Тут Ирка и Танька просто затряслись от смеха, даже повизгивать начали, а глядя на них, принялись веселиться и остальные.
— Вы почему смеётесь? — рассвирепела учительница. — Объясните мне, что происходит! Как вы смеете?! Что во мне такого смешного?!
Уж тут-то все чуть под парты от хохота не свалились. А учительница стала такого цвета… Я даже испугалась, что её сейчас удар хватит.
И Виник, наверное, тоже испугался. Он встал и сказал спокойно и вежливо:
— Мы смеёмся, потому что вы лысая зелёная макака. Так получилось. Вы уж не огорчайтесь. Вы лысая зелёная макака, а так — ничего страшного. И сел.
У учительницы голос пропал начисто.

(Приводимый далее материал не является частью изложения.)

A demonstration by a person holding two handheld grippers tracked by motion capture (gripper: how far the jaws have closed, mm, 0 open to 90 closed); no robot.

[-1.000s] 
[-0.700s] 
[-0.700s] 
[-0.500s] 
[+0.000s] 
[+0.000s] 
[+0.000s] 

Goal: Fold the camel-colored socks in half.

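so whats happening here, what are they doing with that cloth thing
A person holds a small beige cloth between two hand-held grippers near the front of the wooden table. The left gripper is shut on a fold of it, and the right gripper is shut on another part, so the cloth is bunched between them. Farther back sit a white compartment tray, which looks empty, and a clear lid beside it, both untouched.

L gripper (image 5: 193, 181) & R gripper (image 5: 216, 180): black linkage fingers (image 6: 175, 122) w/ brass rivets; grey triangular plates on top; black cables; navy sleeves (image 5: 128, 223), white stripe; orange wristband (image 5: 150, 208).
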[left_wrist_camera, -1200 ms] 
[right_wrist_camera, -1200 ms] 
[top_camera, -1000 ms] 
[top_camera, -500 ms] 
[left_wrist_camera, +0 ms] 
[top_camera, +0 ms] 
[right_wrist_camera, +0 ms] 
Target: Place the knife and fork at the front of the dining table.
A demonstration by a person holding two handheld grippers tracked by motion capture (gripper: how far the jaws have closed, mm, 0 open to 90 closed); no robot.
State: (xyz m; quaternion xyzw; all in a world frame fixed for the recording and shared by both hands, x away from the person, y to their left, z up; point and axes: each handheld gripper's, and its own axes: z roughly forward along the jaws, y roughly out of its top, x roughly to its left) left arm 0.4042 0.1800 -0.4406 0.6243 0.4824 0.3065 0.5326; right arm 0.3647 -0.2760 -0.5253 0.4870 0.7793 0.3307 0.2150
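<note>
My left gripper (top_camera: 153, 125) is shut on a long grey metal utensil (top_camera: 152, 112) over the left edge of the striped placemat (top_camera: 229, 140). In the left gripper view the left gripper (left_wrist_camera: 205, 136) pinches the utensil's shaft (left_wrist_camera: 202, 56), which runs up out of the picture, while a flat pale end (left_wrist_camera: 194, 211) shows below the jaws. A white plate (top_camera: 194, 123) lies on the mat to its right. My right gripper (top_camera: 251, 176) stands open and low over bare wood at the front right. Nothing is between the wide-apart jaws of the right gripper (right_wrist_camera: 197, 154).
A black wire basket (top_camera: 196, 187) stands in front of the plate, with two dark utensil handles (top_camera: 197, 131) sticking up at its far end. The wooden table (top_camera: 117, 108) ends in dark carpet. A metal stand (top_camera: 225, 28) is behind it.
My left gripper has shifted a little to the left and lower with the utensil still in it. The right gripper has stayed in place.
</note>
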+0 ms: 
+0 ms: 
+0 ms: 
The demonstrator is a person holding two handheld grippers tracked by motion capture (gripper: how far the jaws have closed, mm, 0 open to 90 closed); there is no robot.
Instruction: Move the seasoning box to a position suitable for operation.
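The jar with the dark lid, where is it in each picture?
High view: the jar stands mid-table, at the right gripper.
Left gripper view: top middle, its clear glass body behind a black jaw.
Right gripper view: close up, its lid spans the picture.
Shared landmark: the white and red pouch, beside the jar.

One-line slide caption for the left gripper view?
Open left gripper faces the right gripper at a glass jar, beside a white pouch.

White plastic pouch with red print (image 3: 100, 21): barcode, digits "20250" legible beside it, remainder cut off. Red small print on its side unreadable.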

И как это только пятнадцать минут назад она на нас кричала?
Сначала она просто открывала рот — без всяких звуков, а потом схватилась за голову и побежала из класса спортивной рысью.
— Странная какая-то, — пожал плечами Виник. — Сама же просила объяснить, почему все смеются.
Винику, конечно, здорово влетело. В пятый класс он пошёл в другую школу. В шестой — ещё в одну. Седьмой класс заканчивал в санатории, восьмой — в другом городе, девятый — опять в Москве, но в лесной школе. Вернее, половину девятого, потому что в лесной школе он опять что-то отчебучил. В десятый класс его принимать никто не хотел. Что он делал дальше — я точно не знаю, но зато теперь наш Виник стал начальством и ездит на здоровенном джипе с мигалками.
Мужское воспитание
Однажды, когда я была в первом классе, моя мама уехала на две недели в командировку, в Германию и Чехию. Тогда эти страны вот как назывались: ГДР и Чехословакия.
Со мной остался мой старший брат. А брат мой здорово старше меня, на целых пятнадцать лет, и, когда я была первоклассницей, он уже вовсю учился в Университете. Студенты обычно любят после занятий веселиться, пить пиво с друзьями, говорить про интересное. А тут надо забирать из школы и кормить какую-то сестру, делать с ней уроки, писать палочки и крючочки.